*Your task:* All of the data below is to be printed again exactly.

*Data block:*

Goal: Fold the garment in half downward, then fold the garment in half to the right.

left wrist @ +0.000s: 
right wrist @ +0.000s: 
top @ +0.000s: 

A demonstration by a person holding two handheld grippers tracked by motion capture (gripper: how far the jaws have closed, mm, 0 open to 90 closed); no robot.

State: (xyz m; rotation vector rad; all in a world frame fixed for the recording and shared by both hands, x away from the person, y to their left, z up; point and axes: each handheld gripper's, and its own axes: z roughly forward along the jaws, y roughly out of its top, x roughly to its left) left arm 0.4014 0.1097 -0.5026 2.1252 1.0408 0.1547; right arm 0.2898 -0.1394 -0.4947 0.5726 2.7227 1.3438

*Output for this task:*
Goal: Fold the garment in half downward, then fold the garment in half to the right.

left wrist @ +0.000s: 
right wrist @ +0.000s: 
top @ +0.000s: 

A demonstration by a person holding two handheld grippers tracked by motion capture (gripper: how far the jaws have closed, mm, 0 open to 90 closed); no robot.

State: (xyz m; rotation vector rad; all in a world frame fixed for the recording and shared by both hands, x away from the person, y to their left, z up; point and axes: each handheld gripper's, and its own axes: z roughly forward along the jaws, y roughly out of its top, x roughly to its left) left arm 0.4014 0.1097 -0.5026 2.1252 1.0408 0.1547; right arm 0.2898 -0.1394 -0.4947 0.5726 2.7227 1.3438

The answer, as written, is complete.